Les paso el link de un viaje el fin de semana.

https://forums.mtbr.com/showthread.php?t=568652










Saludos


----------



## Warp (May 24, 2004)

Que viaje tan mas perron!!!

Felicidades!! :thumbsup:

Solo hubiera deseado encontrar tu blog antes... Yo estuve trabajando hasta hace unos seis meses en Palmarejo, cerca de Chinipas. De haber sabido, me hubiera puesto de acuerdo contigo para rodar.

Ni pedo... a ver si voy despues.


----------



## efuentes (Oct 13, 2009)

Warp said:


> Que viaje tan mas perron!!!
> 
> Felicidades!! :thumbsup:
> 
> ...


Gracias, estoy a tus ordenes aqui en Los Mochis.

Que buen gusto de bicicleta tienes .... :thumbsup:


----------



## Warp (May 24, 2004)

efuentes said:


> Gracias, estoy a tus ordenes aqui en Los Mochis.
> 
> Que buen gusto de bicicleta tienes .... :thumbsup:


Ah, caray... el del buen gusto eres tu!! :thumbsup:

Esa que tienes, es una clasica en toda regla...


----------



## the last biker (Oct 12, 2005)

Warp said:


> Ah, caray... el del buen gusto eres tu!! :thumbsup:
> 
> Esa que tienes, es una clasica en toda regla...
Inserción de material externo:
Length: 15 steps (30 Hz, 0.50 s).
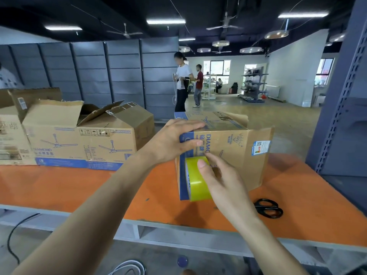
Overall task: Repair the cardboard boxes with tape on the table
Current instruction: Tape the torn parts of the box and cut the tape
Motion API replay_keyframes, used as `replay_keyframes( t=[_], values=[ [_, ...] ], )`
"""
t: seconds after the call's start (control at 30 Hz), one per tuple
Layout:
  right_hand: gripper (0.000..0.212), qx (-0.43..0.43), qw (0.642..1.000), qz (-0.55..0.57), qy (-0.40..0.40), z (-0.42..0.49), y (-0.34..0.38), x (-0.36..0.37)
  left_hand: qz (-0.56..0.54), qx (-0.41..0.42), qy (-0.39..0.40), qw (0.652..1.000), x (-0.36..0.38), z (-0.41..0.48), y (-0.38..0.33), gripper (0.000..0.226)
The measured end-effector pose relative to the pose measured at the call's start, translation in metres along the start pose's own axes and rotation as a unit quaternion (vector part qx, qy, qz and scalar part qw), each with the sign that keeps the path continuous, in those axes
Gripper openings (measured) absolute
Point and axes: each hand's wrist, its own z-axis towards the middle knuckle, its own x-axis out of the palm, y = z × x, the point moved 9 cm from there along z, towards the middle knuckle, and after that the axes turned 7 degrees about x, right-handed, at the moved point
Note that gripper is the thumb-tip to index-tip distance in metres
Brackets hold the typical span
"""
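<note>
A cardboard fan box (pixel 234 147) with blue print stands on the orange table (pixel 79 187), a flap sticking out at its right. My left hand (pixel 174 141) grips the box's near top corner, fingers over the top and thumb on the front face. My right hand (pixel 220 179) holds a roll of yellow tape (pixel 196 180) against the box's front left edge, fingers through the roll's core. Two more open, torn cardboard boxes (pixel 83 139) sit at the table's back left.
Black scissors (pixel 268 208) lie on the table to the right of my right wrist. A grey metal rack upright (pixel 337 96) rises at the right. Two people (pixel 184 82) stand in the aisle behind. Cables (pixel 14 235) hang below the table's front edge.
</note>
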Motion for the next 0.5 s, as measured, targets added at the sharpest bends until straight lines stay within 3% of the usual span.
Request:
replay_keyframes(
  t=[0.13,0.23,0.37,0.5],
  values=[
    [0.032,-0.025,0.999,-0.040,0.021,-0.001,-0.006,-0.018,-0.057,-0.036,-0.016,0.998,-0.006,-0.004,-0.005,0.060],
    [0.033,-0.007,0.984,-0.173,0.048,0.004,-0.031,-0.035,-0.072,-0.080,-0.083,0.991,-0.011,-0.016,-0.003,0.060],
    [0.057,0.029,0.926,-0.356,0.125,0.009,-0.076,-0.056,-0.115,-0.132,-0.217,0.960,-0.015,-0.047,-0.009,0.047],
    [0.054,0.048,0.858,-0.474,0.189,0.011,-0.113,-0.077,-0.140,-0.175,-0.296,0.928,-0.003,-0.074,-0.024,0.037]
  ],
)
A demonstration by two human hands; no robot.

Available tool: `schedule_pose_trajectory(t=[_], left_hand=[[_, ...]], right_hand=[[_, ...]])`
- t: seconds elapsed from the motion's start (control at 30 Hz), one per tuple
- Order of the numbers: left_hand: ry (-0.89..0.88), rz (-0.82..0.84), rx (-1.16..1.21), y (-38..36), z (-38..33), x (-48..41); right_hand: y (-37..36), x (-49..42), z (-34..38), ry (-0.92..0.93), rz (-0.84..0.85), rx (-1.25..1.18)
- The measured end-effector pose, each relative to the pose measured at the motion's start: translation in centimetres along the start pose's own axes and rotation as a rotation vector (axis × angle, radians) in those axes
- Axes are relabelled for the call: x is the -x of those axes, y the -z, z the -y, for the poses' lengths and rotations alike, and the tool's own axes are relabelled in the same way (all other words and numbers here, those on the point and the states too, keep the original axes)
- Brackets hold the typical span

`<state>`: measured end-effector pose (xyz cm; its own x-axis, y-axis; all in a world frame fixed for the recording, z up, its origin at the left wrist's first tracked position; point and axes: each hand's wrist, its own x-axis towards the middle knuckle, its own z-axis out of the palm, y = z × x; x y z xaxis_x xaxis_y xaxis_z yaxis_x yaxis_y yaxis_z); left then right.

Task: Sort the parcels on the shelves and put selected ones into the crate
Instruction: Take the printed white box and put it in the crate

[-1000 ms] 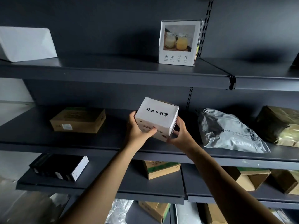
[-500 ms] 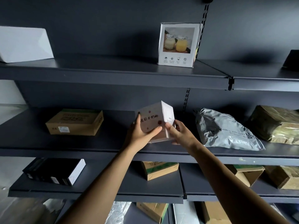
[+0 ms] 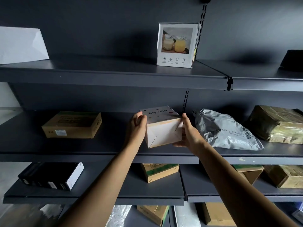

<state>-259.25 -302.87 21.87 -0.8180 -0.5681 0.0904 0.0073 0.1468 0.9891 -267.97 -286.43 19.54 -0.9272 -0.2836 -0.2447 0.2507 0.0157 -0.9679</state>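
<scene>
**Held item:** white box (image 3: 164, 131), clasped between both your hands over the front part of the middle shelf (image 3: 65, 155). It is tilted: the plain folded face is toward you, and the spotted, hand-lettered face is turned up and back. Whether its lower edge touches the shelf cannot be told.

**Left hand** (image 3: 137, 126): your palm lies against the box's left side, with the fingers curled over the upper left edge onto the lettered face.

**Right hand** (image 3: 188, 133): you grip the right side, with the fingers running up to the top right corner and the thumb hooked under the lower right corner.

**Middle shelf, other stock:**
- A brown cardboard box (image 3: 72, 125) with a white label lies well apart on your left.
- A grey mailer bag (image 3: 226, 130) lies just beside your right hand.
- A taped brown parcel (image 3: 278, 125) lies beyond the bag.

**Top shelf** (image 3: 114, 76):
- A white parcel (image 3: 21, 45) sits at the far left.
- A box printed with two drink jars (image 3: 177, 45) stands upright above your hands.

**Lower shelf** (image 3: 98, 198):
- A black box (image 3: 50, 176) lies on the left.
- A small cardboard box (image 3: 159, 172) sits directly below the held item.
</scene>
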Motion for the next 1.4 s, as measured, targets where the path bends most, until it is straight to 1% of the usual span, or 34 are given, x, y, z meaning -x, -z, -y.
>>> schedule_pose_trajectory(t=[0.1, 0.17, 0.23, 0.3, 0.33, 0.4, 0.43, 0.5, 0.57, 0.63, 0.67, 0.7, 0.77, 0.8, 0.83, 0.9, 1.0, 1.07, 1.13, 1.2, 1.27, 1.4], left_hand=[[-0.061, -0.009, 0.052, 0.1, 0.8, -0.3], [-0.089, 0.003, 0.065, 0.1, 1.3, -0.7], [-0.087, -0.007, 0.083, 0.1, 1.3, -0.8], [-0.032, -0.025, 0.103, 0.1, 1.1, -0.8], [0.023, -0.011, 0.125, 0.0, 1.1, -0.9], [0.135, 0.056, 0.205, 0.0, 1.3, -0.7], [0.152, 0.084, 0.226, 0.0, 1.4, -0.7], [0.111, 0.102, 0.201, 0.2, 1.6, -0.8], [0.075, 0.098, 0.191, 0.3, 1.6, -0.8], [0.056, 0.064, 0.207, 0.1, 1.5, -0.7], [0.044, 0.037, 0.201, 0.0, 1.5, -0.7], [0.027, 0.012, 0.187, -0.2, 1.4, -0.6], [0.003, -0.024, 0.134, -0.5, 0.9, -0.6], [-0.012, -0.028, 0.099, -0.5, 0.7, -0.6], [-0.024, -0.028, 0.082, -0.5, 0.6, -0.7], [-0.029, -0.04, 0.1, -0.5, 0.4, -0.7], [0.024, -0.049, 0.07, -0.3, 1.0, -1.2], [0.118, -0.019, 0.018, -0.4, 1.5, -1.3], [0.246, 0.012, 0.032, -0.5, 1.7, -1.1], [0.267, 0.015, 0.031, -0.6, 1.9, -0.8], [0.222, 0.009, 0.014, -0.4, 2.3, -0.6], [0.159, 0.032, 0.043, 0.2, 2.3, -0.4]], right_hand=[[0.6, -0.4, -0.5, -0.037, 0.069, -0.081], [0.7, -0.4, -0.8, -0.024, 0.114, -0.064], [0.6, -0.4, -1.0, -0.008, 0.108, -0.072], [0.4, -0.4, -1.3, -0.013, 0.104, -0.151], [0.3, -0.6, -1.6, -0.032, 0.108, -0.199], [0.0, -0.6, -1.9, -0.052, 0.071, -0.216], [-0.2, -0.5, -2.0, -0.045, 0.028, -0.189], [-0.6, -0.6, -2.3, 0.003, -0.052, -0.096], [-0.8, -0.7, -2.4, 0.113, -0.102, 0.064], [-1.1, -0.3, -2.2, 0.227, -0.104, 0.251], [-1.4, 0.2, -1.9, 0.246, -0.065, 0.297], [-1.6, 0.7, -1.5, 0.226, 0.005, 0.303], [-1.6, 1.7, -0.7, 0.15, 0.201, 0.242], [-1.5, 2.1, -0.5, 0.137, 0.269, 0.229], [-1.3, 2.0, -0.5, 0.133, 0.291, 0.221], [-0.9, 1.8, -0.7, 0.118, 0.277, 0.164], [-0.3, 1.4, -1.0, 0.061, 0.259, 0.037], [-0.1, 1.4, -1.1, 0.044, 0.271, -0.048], [-0.2, 1.3, -1.3, 0.04, 0.283, -0.113], [-0.3, 1.3, -1.5, 0.034, 0.233, -0.156], [-0.4, 1.4, -1.3, 0.039, 0.144, -0.137], [-0.2, 1.0, -1.3, 0.144, -0.047, 0.118]])
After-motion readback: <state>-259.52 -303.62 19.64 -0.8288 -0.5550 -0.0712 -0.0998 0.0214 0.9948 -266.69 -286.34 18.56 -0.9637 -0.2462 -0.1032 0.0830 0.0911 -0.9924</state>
----------------------------------------------------------------------------------------------------------------------------

Ya jóvenes Titus , dénse un beso ja ja ja , ya en serio buenas bicis de ambos , felicidades , ambas bicis no tienen edad , esas bicis son al mountain bike como la Stratocaster o la Les Paul al rock ,para mí la Hammer es la Strato y la S.Blade es la Les Paul , y Cocalis es Leo Fender o Gibson ????

Saludos.

the last biker


----------



## efuentes (Oct 13, 2009)

Y lo triste es que me estoy animando a cambiarla por esta madre ut:










Ya se que me voy a arrepentir, pero ni modo.


----------



## ritopc (Jul 3, 2004)

yo si la cambiaba, y si fuera por la roja de atras mejor!... que bicis son esas? donde las venden? paracen justo lo que estoy buscando.


----------



## efuentes (Oct 13, 2009)

La roja de atras es 650d  , son marca Rawland, segun esto muy aca. A mi me prestaron una Dsogn 650d, la verdad es la bici que siempre he querido. De hecho la que use en el recorrido es muy parecida, pero con compromisos.

http://www.rawlandcycles.com/

Saludos


----------



## tacubaya (Jan 27, 2006)

Warp para que pones esa Titus si ya no la tienes? sssssss


----------



## efuentes (Oct 13, 2009)

I finally got the damn photobucket account back. :thumbsup:


----------